Required action » Copy, word for word, the lines of the entries below between the one with "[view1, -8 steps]" and the one with "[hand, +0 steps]", inclusive, and leave out everything else.

Data listing »
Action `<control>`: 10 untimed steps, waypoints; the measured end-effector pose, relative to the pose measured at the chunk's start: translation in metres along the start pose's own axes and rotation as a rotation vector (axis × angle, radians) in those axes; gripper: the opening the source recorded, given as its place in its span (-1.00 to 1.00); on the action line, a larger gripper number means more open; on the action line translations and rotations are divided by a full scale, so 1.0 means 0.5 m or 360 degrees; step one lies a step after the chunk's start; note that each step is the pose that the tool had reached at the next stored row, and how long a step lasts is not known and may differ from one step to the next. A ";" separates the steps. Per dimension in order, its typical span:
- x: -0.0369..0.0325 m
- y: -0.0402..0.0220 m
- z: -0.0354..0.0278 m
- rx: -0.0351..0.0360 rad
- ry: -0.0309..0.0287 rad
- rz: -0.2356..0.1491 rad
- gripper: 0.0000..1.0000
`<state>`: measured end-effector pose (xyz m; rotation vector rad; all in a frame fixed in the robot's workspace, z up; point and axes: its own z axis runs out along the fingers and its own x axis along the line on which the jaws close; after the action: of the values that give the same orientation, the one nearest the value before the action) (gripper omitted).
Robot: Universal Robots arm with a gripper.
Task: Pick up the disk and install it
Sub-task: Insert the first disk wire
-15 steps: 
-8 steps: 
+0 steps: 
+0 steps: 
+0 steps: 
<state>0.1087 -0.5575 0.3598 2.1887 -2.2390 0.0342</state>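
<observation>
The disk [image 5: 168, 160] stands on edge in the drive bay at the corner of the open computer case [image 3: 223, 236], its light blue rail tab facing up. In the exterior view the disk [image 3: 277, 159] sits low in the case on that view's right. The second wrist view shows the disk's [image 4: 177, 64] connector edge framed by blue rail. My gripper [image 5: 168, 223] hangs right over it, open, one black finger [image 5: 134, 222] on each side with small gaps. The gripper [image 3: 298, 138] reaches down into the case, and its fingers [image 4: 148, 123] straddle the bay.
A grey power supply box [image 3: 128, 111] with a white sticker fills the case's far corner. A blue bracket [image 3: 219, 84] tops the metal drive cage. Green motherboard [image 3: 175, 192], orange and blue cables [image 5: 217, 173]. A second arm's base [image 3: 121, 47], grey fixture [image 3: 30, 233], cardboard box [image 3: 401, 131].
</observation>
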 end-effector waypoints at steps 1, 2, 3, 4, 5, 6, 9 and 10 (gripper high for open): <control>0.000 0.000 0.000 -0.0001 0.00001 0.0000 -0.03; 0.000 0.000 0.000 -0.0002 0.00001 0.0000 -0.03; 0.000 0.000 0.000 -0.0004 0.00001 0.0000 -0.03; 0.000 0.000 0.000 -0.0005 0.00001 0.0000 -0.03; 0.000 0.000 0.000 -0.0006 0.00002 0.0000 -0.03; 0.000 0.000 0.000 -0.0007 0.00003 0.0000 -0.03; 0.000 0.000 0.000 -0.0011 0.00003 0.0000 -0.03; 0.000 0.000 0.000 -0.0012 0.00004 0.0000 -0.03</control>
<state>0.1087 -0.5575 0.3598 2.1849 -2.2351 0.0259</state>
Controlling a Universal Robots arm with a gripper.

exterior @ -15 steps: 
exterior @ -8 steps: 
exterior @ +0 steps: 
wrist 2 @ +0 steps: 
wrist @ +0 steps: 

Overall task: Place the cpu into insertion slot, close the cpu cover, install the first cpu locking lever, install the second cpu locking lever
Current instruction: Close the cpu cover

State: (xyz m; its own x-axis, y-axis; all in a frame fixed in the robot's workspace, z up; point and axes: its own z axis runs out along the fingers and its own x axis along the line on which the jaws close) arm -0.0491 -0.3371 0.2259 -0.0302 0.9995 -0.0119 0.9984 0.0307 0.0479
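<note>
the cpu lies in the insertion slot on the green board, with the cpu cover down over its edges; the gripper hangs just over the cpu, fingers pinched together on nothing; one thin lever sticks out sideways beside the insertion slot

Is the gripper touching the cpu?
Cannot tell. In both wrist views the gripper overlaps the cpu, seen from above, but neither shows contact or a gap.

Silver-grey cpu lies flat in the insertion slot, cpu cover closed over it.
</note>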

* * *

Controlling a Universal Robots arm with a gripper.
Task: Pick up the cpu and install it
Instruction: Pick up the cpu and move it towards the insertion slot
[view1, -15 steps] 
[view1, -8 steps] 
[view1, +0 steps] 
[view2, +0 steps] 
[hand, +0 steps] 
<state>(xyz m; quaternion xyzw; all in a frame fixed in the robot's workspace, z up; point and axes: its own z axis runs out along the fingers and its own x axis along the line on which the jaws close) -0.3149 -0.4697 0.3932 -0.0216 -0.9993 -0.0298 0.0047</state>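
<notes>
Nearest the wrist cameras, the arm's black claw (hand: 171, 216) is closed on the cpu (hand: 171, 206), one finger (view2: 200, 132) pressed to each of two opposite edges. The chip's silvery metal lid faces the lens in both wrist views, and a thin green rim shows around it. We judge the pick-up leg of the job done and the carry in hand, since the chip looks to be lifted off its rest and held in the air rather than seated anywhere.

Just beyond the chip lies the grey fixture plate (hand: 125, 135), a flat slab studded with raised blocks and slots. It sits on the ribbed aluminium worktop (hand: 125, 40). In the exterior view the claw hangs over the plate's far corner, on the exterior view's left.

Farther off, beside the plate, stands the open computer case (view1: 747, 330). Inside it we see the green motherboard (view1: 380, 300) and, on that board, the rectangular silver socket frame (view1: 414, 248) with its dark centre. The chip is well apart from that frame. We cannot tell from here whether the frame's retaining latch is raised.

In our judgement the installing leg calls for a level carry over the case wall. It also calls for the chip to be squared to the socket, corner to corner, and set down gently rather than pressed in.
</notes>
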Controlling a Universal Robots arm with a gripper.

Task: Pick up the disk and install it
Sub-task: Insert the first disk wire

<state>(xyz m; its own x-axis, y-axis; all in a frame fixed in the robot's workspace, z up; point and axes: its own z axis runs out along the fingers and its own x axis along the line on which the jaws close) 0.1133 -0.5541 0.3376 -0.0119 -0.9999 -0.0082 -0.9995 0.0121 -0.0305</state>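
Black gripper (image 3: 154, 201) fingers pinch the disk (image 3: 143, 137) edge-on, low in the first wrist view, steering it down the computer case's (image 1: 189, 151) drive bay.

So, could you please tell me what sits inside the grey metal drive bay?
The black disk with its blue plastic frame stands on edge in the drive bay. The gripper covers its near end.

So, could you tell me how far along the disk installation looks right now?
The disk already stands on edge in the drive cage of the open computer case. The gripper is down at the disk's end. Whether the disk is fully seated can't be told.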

Written answer »
[view1, -8 steps] 
[view1, +0 steps] 
[view2, +0 steps] 
[hand, +0 steps] 

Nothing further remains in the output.